- PROBLEM TO SOLVE
Give back the whole listing verbatim, printing none of its pictures.

- GIVEN INFORMATION

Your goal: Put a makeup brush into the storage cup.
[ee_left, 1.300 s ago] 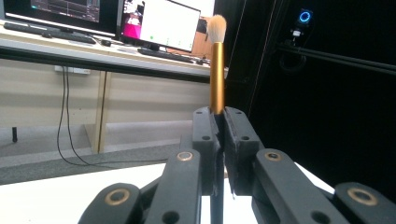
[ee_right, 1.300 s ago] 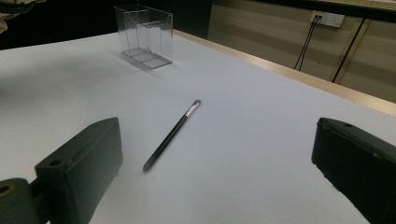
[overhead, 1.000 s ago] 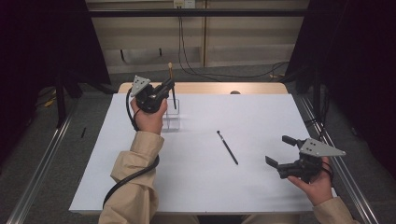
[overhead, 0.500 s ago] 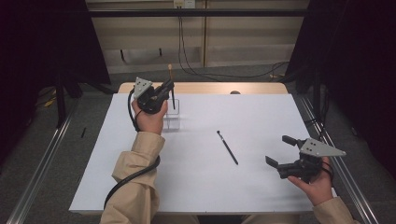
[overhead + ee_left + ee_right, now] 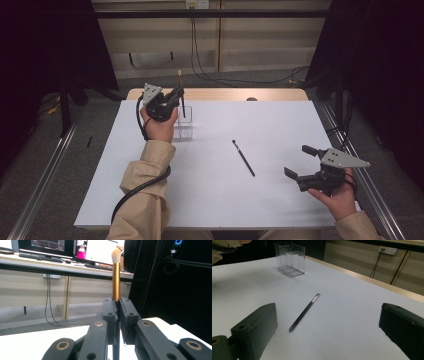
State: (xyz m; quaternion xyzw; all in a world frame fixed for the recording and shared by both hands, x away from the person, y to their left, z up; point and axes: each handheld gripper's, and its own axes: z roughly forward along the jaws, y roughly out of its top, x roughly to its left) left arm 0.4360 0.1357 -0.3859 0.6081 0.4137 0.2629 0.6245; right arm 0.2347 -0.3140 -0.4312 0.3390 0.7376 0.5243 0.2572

- EXPECTED ANSWER
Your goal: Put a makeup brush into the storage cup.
[ee_left, 1.300 s ago] 
[ee_right, 1.300 s ago] 
[overhead, 1.000 s ago] 
[overhead, 0.500 s ago] 
[overhead + ee_left + ee_right, now] 
State: (xyz m; quaternion xyzw; all in a world frame fixed for the recording and shared by both hands, x away from the person, y to their left, z up; point and axes: each handheld gripper's, and its own axes: z roughly forward along the jaws, y roughly out of its top, x roughly to its left) left arm 0.4360 0.1357 -0.3859 0.6081 0.4137 0.2629 0.6245; right arm 0.2347 -0.3140 -0.4312 0.3390 0.7376 0.5243 0.2572

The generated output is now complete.